PROBLEM TO SOLVE - Without the pictures, set down everything in the listing exactly.

--

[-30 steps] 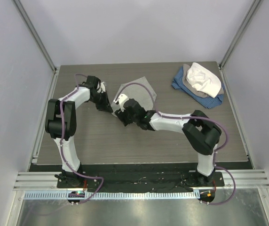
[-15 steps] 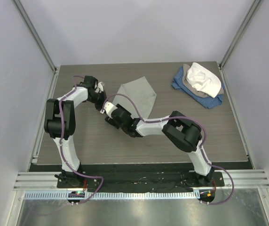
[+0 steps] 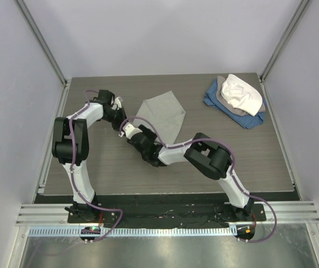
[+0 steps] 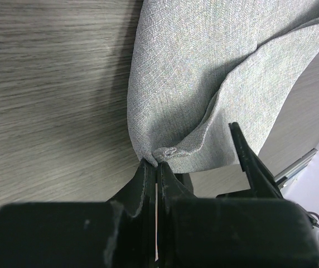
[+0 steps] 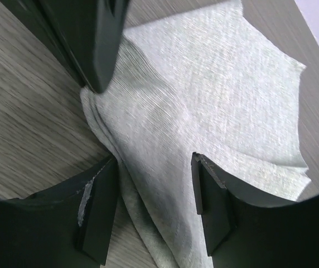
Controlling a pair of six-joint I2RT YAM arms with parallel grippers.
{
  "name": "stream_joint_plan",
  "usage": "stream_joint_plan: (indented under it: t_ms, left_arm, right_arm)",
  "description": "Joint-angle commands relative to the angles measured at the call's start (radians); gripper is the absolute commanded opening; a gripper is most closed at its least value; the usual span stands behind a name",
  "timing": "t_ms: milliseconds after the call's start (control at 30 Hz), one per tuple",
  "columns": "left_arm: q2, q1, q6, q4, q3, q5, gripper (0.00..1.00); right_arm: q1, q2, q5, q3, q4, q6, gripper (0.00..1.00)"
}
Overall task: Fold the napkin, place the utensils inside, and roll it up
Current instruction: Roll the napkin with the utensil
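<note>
The light grey napkin (image 3: 163, 113) lies folded over on the table, a little left of centre. My left gripper (image 3: 120, 119) is shut on the napkin's (image 4: 215, 72) left corner, with the cloth bunched at its tips (image 4: 158, 163). My right gripper (image 3: 130, 132) sits just beside it, open, with its jaws either side of the napkin's (image 5: 204, 95) layered edge (image 5: 154, 184) and not pinching it. One left finger (image 5: 92, 39) shows at the top of the right wrist view. The utensils are out of view.
A heap of blue, grey and white cloths (image 3: 236, 99) lies at the back right corner. Bare wooden tabletop (image 3: 92, 167) spreads in front of the arms. Frame posts and walls close off the table's sides and back.
My right arm has swung left along the napkin to its left corner, next to the left gripper, and its jaws have narrowed slightly. The napkin has settled flatter. The left gripper has held its grip.
</note>
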Motion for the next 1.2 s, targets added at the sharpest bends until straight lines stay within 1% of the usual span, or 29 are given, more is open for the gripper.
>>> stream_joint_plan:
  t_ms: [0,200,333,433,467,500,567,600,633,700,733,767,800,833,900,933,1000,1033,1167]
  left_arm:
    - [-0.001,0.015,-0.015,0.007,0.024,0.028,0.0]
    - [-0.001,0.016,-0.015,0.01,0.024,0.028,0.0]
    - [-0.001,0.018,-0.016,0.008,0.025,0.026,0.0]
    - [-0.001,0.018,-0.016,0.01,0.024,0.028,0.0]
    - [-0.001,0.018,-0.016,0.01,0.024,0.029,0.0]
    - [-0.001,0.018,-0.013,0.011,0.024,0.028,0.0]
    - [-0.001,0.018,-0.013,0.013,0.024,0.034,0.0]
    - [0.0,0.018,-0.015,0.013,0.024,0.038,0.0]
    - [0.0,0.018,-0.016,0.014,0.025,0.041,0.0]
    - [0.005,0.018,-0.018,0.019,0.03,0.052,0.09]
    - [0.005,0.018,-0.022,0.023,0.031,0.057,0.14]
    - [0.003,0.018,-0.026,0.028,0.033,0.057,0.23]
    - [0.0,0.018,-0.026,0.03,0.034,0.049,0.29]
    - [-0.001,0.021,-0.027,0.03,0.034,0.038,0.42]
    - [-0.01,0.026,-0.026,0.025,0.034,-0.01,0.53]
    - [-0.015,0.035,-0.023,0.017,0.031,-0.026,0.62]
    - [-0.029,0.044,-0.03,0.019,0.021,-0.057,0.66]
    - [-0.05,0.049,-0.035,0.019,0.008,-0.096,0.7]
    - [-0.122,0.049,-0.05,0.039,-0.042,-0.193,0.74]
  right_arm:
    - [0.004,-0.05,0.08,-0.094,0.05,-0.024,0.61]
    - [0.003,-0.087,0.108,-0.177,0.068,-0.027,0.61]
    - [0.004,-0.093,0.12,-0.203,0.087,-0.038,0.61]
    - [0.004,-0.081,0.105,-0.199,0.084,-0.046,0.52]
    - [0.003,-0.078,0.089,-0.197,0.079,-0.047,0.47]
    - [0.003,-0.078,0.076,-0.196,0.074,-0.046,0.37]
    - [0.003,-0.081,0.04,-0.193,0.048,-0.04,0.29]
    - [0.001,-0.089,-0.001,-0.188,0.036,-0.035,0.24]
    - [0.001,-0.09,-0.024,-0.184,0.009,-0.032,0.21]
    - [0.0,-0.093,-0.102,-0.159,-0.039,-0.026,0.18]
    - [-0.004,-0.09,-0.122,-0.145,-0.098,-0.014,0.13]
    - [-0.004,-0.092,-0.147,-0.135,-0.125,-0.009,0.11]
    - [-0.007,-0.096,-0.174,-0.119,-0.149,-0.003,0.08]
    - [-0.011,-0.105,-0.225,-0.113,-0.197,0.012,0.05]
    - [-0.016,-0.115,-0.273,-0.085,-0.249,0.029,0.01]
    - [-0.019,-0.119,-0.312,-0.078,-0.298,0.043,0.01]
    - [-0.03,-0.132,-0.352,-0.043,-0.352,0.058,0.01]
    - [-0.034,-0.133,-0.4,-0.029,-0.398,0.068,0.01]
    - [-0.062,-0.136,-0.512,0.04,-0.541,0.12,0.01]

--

RESULT OF THE TASK -
[-30 steps] 
[-15 steps] 
[+0 steps] 
[+0 steps] 
[+0 steps] 
Controlling a pair of six-joint I2RT YAM arms with parallel grippers.
{
  "name": "stream_joint_plan",
  "usage": "stream_joint_plan: (indented under it: t_ms, left_arm, right_arm)",
  "description": "Joint-angle commands relative to the angles measured at the call's start (radians); gripper is the absolute commanded opening; a gripper is most closed at its least value; the usual span stands behind a name",
  "timing": "t_ms: milliseconds after the call's start (control at 30 Hz), one per tuple",
  "columns": "left_arm: q2, q1, q6, q4, q3, q5, gripper (0.00..1.00); right_arm: q1, q2, q5, q3, q4, q6, gripper (0.00..1.00)"
}
Overall task: Fold the napkin, place the utensils inside, and roll it up
Current instruction: Roll the napkin with the utensil
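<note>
The light grey napkin (image 3: 163, 113) lies folded over on the table, a little left of centre. My left gripper (image 3: 120, 119) is shut on the napkin's (image 4: 215, 72) left corner, with the cloth bunched at its tips (image 4: 158, 163). My right gripper (image 3: 130, 132) sits just beside it, open, with its jaws either side of the napkin's (image 5: 204, 95) layered edge (image 5: 154, 184) and not pinching it. One left finger (image 5: 92, 39) shows at the top of the right wrist view. The utensils are out of view.
A heap of blue, grey and white cloths (image 3: 236, 99) lies at the back right corner. Bare wooden tabletop (image 3: 92, 167) spreads in front of the arms. Frame posts and walls close off the table's sides and back.
My right arm has swung left along the napkin to its left corner, next to the left gripper, and its jaws have narrowed slightly. The napkin has settled flatter. The left gripper has held its grip.
</note>
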Motion for the next 1.2 s, targets added at the sharpest bends until straight lines stay within 1% of the usual span, or 29 are given, more is open for the gripper.
>>> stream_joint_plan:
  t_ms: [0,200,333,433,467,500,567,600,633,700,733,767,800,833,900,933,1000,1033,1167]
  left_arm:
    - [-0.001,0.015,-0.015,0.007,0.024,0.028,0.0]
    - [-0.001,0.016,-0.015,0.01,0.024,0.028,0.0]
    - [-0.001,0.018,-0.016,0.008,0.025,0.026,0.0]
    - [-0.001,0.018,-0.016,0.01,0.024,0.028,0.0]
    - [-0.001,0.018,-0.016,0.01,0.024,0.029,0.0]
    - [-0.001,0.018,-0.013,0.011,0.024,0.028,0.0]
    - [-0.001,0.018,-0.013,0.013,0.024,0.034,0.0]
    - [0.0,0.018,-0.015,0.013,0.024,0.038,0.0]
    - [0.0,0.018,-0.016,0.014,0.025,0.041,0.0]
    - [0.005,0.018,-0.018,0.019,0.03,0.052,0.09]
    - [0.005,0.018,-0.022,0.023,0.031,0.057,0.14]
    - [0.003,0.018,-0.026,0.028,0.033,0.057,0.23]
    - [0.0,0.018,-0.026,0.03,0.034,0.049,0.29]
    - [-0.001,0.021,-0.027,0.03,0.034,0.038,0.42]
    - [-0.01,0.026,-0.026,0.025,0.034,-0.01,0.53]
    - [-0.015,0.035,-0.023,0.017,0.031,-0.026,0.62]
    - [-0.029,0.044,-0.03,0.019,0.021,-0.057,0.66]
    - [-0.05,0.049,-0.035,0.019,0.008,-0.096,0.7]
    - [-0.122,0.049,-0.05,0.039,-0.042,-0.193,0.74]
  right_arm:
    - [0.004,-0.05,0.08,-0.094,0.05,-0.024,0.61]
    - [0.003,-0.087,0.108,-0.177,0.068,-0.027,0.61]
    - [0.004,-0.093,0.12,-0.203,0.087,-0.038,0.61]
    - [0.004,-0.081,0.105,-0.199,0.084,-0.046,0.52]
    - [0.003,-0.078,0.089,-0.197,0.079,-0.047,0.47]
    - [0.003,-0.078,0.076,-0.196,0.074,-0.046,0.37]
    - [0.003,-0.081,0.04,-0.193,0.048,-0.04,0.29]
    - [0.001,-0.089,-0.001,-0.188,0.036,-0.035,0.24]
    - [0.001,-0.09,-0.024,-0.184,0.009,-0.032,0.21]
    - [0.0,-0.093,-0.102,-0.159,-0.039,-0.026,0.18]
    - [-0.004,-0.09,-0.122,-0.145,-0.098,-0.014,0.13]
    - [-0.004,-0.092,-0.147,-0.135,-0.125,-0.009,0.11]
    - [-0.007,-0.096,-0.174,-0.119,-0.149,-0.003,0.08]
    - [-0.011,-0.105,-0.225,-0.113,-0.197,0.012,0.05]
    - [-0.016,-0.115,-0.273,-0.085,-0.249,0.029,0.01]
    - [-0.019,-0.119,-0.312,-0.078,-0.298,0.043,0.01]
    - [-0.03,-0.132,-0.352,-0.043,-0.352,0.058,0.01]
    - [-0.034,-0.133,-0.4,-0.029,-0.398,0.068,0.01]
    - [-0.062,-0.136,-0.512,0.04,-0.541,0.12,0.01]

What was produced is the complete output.